The labels for particular political predispositions might be different in different places at different times, and they might be applied to wildly varying issues of the day, but a standard set of positions on bedrock dilemmas exists. We might call people Democrats and Republicans in one locale and kumquats and rutabagas in another, but in all societies there are those who favor sticking with traditional values and those who favor more experimental social arrangements, those who want to throw the book at norm violators and those who want to give them another chance, those who prefer engagement with outsiders and those who see outsiders as threats to be avoided or conquered, and those who advocate for egalitarian resource redistribution and those who resist redistribution if there is any chance it might harm insiders and help outsiders.
Ultimately, what divides Athenian and Spartan, Imperialist and Republican, Roundhead and Cavalier, Federalist and anti-Federalist, monarchist and revolutionary, Bolshevik and Menshevik, Partisan and Fascist, Alcove No. 1 and Alcove No. 2, Buckley and Vidal, Alexandria Ocasio-Cortez and Marjorie Taylor Greene, Joe Biden and Donald Trump, Jair Bolsonaro and Luiz Lula da Silva, Western democrats and Islamists seeking a new Caliphate are different perspectives on the proper way to design, structure, and maintain society. The underlying tectonic plates may go by different names, but the fault lines between them are uncannily similar.

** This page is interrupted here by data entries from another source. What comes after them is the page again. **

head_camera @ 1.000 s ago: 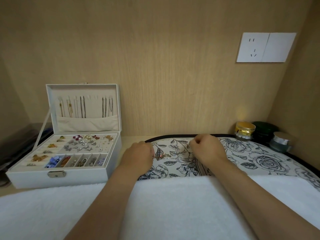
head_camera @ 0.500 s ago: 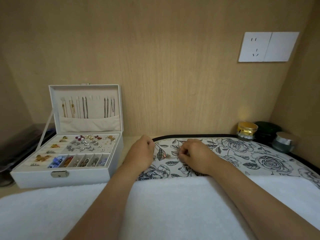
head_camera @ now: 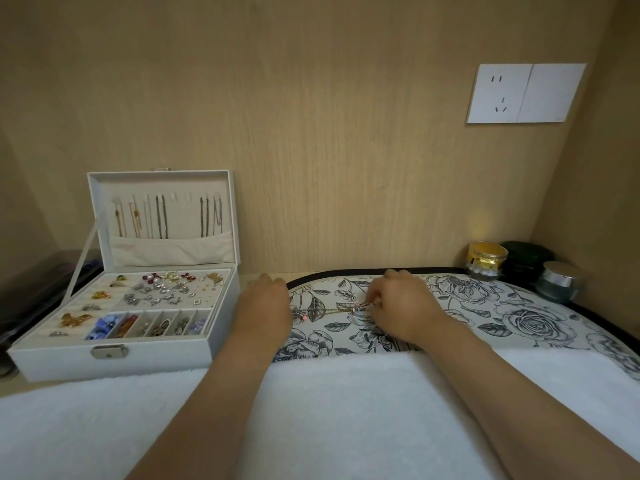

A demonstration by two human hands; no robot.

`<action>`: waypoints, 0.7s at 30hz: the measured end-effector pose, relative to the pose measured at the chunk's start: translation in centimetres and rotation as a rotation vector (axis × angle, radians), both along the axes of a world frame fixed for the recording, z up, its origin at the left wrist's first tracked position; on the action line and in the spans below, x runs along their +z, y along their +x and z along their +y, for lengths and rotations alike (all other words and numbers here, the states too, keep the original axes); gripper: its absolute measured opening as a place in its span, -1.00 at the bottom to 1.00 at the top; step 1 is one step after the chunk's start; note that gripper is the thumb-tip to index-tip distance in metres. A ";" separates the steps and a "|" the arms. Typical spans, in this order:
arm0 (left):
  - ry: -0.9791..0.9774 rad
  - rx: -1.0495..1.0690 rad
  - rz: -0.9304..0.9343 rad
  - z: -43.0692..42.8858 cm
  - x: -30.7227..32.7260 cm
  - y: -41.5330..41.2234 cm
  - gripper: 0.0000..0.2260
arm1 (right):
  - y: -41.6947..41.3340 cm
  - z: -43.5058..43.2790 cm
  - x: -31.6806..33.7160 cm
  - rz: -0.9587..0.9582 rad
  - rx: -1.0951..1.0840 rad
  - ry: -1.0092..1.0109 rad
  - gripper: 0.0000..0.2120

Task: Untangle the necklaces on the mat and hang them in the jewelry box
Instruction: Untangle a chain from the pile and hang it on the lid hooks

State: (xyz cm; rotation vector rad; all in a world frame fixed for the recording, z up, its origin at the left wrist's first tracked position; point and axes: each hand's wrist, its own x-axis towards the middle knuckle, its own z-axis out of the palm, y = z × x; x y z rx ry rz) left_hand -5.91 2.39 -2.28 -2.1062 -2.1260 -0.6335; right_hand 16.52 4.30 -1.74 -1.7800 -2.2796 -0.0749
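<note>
— Starting nearest: what's in front of the person?

— A white towel (head_camera: 311, 417), with both forearms reaching over it. Just past it lies the flowered mat (head_camera: 519, 317), and both hands are down on that.

— Where's the necklace?

— One necklace (head_camera: 332, 310) lies stretched on the mat between the hands, a thin gold chain with small coloured beads. I'd say it isn't freed yet; whether more chains are knotted in with it is too fine to tell.

— And the fingers?

— The right hand (head_camera: 403, 306) has its fingers (head_camera: 375, 301) curled in tight, pinching the necklace at its right end. The left hand (head_camera: 265, 303) sits at the mat's left edge, knuckles up. Its fingertips are hidden, so I can't tell if it grips the chain.

— So how far along is it?

— Partway, by my reading. To the left the jewelry box (head_camera: 114, 355) stands open, and several chains (head_camera: 161, 216) already hang inside its raised lid (head_camera: 104, 188). A couple of hooks in the middle look bare. This necklace has yet to be untangled, carried left and hung.

— Anything farther back?

— Some jars (head_camera: 486, 258) in the far right corner, well apart from the work.
</note>
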 end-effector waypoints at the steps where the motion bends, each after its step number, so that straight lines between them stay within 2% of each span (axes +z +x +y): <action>1: 0.038 -0.048 -0.016 0.1 -0.2 0.2 -0.79 | -0.3 -0.1 0.0 0.053 0.053 -0.007 -0.74; 4: 0.071 -0.260 -0.119 0.6 -0.7 1.8 -0.77 | -0.6 0.2 -0.1 0.127 0.164 -0.009 -0.77; 6: 0.021 -0.350 -0.110 0.9 -1.3 3.1 -0.76 | -0.6 0.5 -0.3 0.165 0.181 -0.031 -0.69; 9: -0.033 -0.387 -0.098 1.4 -2.1 3.7 -0.76 | -0.6 0.7 -0.7 0.244 0.223 -0.061 -0.79; 12: 0.004 -0.400 -0.211 1.4 -1.9 3.3 -0.91 | -0.8 0.6 -1.0 0.462 0.248 -0.116 -0.86; 15: -0.038 -0.368 -0.293 1.0 -1.5 3.3 -0.90 | -1.0 0.7 -1.0 0.627 0.244 -0.140 -0.86; 17: -0.062 -0.330 -0.462 0.8 -1.1 3.4 -0.88 | -1.3 0.6 -0.9 0.752 0.245 -0.180 -0.86; 21: -0.089 -0.352 -1.026 -0.1 0.3 4.0 -0.87 | -1.8 0.0 -0.1 1.089 0.300 -0.369 -0.85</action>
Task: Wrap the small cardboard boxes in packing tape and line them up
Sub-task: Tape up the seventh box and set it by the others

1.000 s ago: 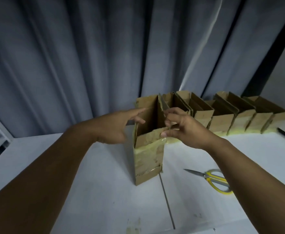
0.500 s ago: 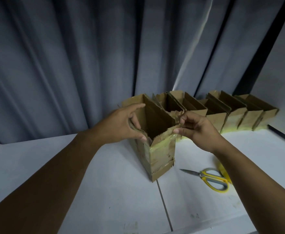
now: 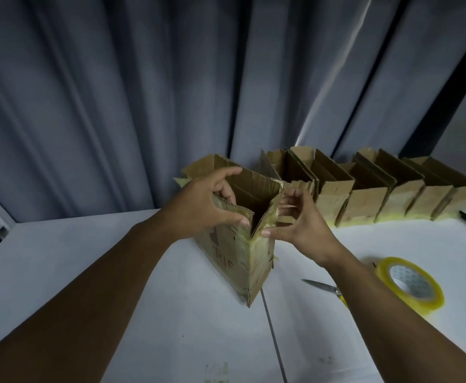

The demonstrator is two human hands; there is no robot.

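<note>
Open-topped taped box (image 3: 240, 261) standing on the table (image 3: 171, 313), just in front of the row of boxes (image 3: 364, 200). To its right, the forearm hides all of the scissors (image 3: 323, 286) but one blade; the tape roll (image 3: 410, 283) lies beyond. The left hand (image 3: 204, 205) grips the box's left rim, fingers curled inside; the right hand (image 3: 301, 225) pinches its right wall.

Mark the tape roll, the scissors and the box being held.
tape roll (image 3: 410, 283): head view, inner core.
scissors (image 3: 321, 286): head view, blade.
held box (image 3: 230, 262): head view, taped left face.
</note>
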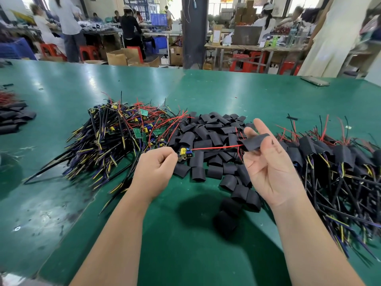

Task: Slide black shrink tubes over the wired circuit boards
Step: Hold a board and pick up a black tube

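A person is standing at a wide green table [61, 83], both bare forearms reaching out over it. The left hand [156, 166] is curling into a loose fist, its fingertips clamping the near end of a small circuit board [183, 153] that is carrying a yellow component. The board is hovering just above the table, in front of the heaps.

A red wire [216, 147] is stretching from the board across to the right, where it is entering a black shrink tube [254, 142]. The right hand [268, 164] is holding that tube palm up, pinching it between thumb and curled fingers, while one finger is pointing straight up and away from the rest. The tube is sitting over the wire only; the board itself is lying bare, well apart from the tube.

Behind the left hand, a tangled pile of wired boards [123, 131] is spreading out, with black, yellow and red leads sticking out in all directions. Touching it on the right, a heap of loose black tubes [214, 137] is filling the middle of the table. Farther right, a pile of sleeved boards [340, 162] is lying with wires trailing out. At the far left edge, a smaller stack of black tubes [12, 118] is resting.

Beyond the table, other workers are standing at benches among red stools [243, 62] and cardboard boxes [119, 56].
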`<action>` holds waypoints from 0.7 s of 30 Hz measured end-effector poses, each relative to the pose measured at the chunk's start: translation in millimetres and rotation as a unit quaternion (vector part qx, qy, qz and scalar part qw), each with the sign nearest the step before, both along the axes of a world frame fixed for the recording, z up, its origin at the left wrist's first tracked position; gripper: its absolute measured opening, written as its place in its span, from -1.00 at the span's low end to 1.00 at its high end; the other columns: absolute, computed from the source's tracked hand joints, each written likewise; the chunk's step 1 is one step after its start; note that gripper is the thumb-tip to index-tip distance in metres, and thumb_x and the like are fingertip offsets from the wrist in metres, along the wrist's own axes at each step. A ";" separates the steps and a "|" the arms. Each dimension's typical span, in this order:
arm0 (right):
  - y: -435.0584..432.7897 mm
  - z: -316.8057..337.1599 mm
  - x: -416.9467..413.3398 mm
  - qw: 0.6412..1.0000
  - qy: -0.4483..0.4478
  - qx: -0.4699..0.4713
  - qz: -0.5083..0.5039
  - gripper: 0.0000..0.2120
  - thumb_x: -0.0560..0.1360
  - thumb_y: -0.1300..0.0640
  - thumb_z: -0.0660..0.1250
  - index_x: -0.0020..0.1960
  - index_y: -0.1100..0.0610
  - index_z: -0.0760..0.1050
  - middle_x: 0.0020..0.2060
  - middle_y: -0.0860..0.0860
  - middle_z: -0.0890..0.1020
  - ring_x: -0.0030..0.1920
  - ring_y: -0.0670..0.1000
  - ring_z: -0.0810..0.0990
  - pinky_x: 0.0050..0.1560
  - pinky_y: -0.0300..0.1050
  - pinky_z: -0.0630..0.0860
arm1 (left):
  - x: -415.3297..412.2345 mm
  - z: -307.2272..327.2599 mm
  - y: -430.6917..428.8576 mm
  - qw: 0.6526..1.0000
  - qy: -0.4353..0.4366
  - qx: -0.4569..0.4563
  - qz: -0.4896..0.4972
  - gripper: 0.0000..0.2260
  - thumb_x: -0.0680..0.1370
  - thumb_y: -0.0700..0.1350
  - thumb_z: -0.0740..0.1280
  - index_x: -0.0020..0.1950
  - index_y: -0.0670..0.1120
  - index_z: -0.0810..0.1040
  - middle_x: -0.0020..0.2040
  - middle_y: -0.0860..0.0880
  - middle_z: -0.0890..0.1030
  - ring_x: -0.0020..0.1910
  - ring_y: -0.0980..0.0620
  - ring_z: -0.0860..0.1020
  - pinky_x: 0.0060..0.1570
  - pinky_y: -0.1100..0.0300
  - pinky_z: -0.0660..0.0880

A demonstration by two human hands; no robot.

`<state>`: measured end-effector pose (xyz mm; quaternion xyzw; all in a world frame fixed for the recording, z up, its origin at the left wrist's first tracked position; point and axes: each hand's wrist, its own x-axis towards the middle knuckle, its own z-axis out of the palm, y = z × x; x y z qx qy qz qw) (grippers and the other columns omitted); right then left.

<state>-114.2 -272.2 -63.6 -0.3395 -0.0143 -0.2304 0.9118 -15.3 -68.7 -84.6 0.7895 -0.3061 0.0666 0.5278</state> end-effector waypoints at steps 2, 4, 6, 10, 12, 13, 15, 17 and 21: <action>9.6 -0.8 2.0 0.999 0.019 -0.032 0.006 -0.72 0.36 0.30 0.28 0.06 0.12 0.46 -0.08 0.05 0.71 -0.28 -0.19 0.60 -0.38 -0.35 0.46 | -2.9 -0.5 -3.8 1.000 -0.006 0.005 -0.012 -0.73 0.47 -0.11 0.15 -0.41 -0.12 0.19 -0.48 0.02 0.19 -0.45 0.09 0.15 -0.42 0.18 0.07; 22.1 -3.2 5.6 0.996 0.047 -0.080 0.012 -0.72 0.30 0.36 0.32 -0.05 0.11 0.43 -0.07 0.05 0.71 -0.28 -0.15 0.63 -0.44 -0.33 0.43 | -7.0 -1.1 -8.0 1.000 -0.011 0.003 -0.028 -0.72 0.48 -0.12 0.16 -0.39 -0.23 0.27 -0.48 -0.01 0.23 -0.46 0.11 0.18 -0.44 0.21 0.11; 33.3 -6.7 8.9 0.991 0.066 -0.119 0.009 -0.70 0.27 0.37 0.36 -0.08 0.10 0.43 -0.05 0.06 0.70 -0.29 -0.10 0.64 -0.44 -0.31 0.43 | -11.5 -0.9 -12.1 0.999 -0.012 -0.001 -0.051 -0.72 0.49 -0.13 0.18 -0.36 -0.27 0.35 -0.50 -0.02 0.25 -0.50 0.13 0.19 -0.47 0.26 0.12; 41.5 -9.9 9.2 0.990 0.064 -0.117 0.036 -0.80 0.28 0.33 0.38 -0.16 0.08 0.54 0.00 0.10 0.69 -0.23 -0.04 0.63 -0.35 -0.26 0.51 | -16.6 1.3 -17.5 0.997 -0.005 0.005 -0.075 -0.73 0.51 -0.08 0.19 -0.37 -0.12 0.43 -0.49 -0.21 0.32 -0.51 0.08 0.22 -0.47 0.20 0.15; 38.9 -9.2 8.0 0.991 0.049 -0.102 0.066 -0.82 0.31 0.29 0.38 -0.13 0.09 0.59 0.02 0.07 0.69 -0.24 -0.07 0.64 -0.28 -0.25 0.56 | -16.9 3.1 -18.4 0.997 0.003 0.004 -0.074 -0.74 0.51 -0.07 0.18 -0.38 -0.04 0.43 -0.47 -0.24 0.33 -0.49 0.06 0.24 -0.45 0.17 0.15; 37.0 -8.3 7.5 0.991 0.040 -0.099 0.078 -0.81 0.31 0.26 0.40 -0.09 0.11 0.60 0.03 0.07 0.69 -0.25 -0.08 0.64 -0.25 -0.25 0.57 | -17.1 3.9 -18.2 0.997 0.008 -0.001 -0.073 -0.74 0.51 -0.07 0.18 -0.39 -0.02 0.42 -0.48 -0.19 0.32 -0.48 0.06 0.23 -0.44 0.16 0.15; 33.6 -7.0 7.2 0.990 0.031 -0.108 0.084 -0.77 0.27 0.20 0.44 -0.07 0.12 0.64 0.03 0.07 0.68 -0.28 -0.09 0.62 -0.21 -0.23 0.58 | -16.7 4.8 -17.3 0.997 0.017 -0.009 -0.075 -0.74 0.51 -0.08 0.18 -0.39 -0.01 0.42 -0.48 -0.09 0.31 -0.49 0.08 0.22 -0.45 0.17 0.15; 31.6 -7.0 7.8 0.987 0.043 -0.142 0.067 -0.81 0.27 0.15 0.45 -0.12 0.09 0.68 0.01 0.07 0.70 -0.32 -0.11 0.59 -0.22 -0.21 0.59 | -16.3 5.5 -16.0 0.996 0.028 -0.019 -0.080 -0.74 0.51 -0.09 0.19 -0.39 -0.02 0.41 -0.49 0.00 0.29 -0.50 0.12 0.20 -0.46 0.21 0.14; 29.9 -9.2 9.8 0.980 0.081 -0.179 0.015 -0.87 0.34 0.19 0.37 -0.14 0.12 0.64 -0.08 0.08 0.71 -0.42 -0.12 0.54 -0.30 -0.20 0.59 | -15.6 9.0 -15.0 0.994 0.044 -0.028 -0.097 -0.74 0.51 -0.09 0.19 -0.40 -0.03 0.40 -0.44 -0.26 0.33 -0.44 -0.03 0.24 -0.39 0.16 0.16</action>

This description is, I believe, both true and telling. Though, as we’ll see below, I’m unconvinced that the authors fully appreciate just what is the difference between these diverse manifestations of the personality/political phenotypes. Taking advantage of the updated edition they express these enduring dispositions through the lens of contemporary attitudes toward Donald Trump:
Trump detesters need to accept that Trump venerators oppose immigration, support the death penalty, oppose trans rights, and support open carry laws not because of negative experiences with immigrants or lawbreakers or members of the LGBTQ+ community, not because they fear those individuals, and not because an objective consideration of the facts suggested that those policies are best. Instead, they simply are built to prefer a society in which insiders are secure, vigilant, and not threatened by outsiders even if the threat is constituted by nothing more than the diminution in unity that the presence of outsiders brings.
Trump venerators need to accept that Trump detesters support immigration, oppose the death penalty, support trans rights, and oppose open carry laws not because they are ridiculously naïve about the dangers posed to the longstanding essence of the United States. They simply are not built to care as much as Trump venerators about the traditional insider core or their country—that is, to care about white, male, Christian, straight, conservative America. In fact, Trump detesters are more than a little bit skeptical of the value of that insider core, given that it does not seem to welcome outsiders or show much concern for the downtrodden. Providing facts about the vulnerability of traditional societal insiders as a result of population demographics and societal changes will do nothing to change their minds.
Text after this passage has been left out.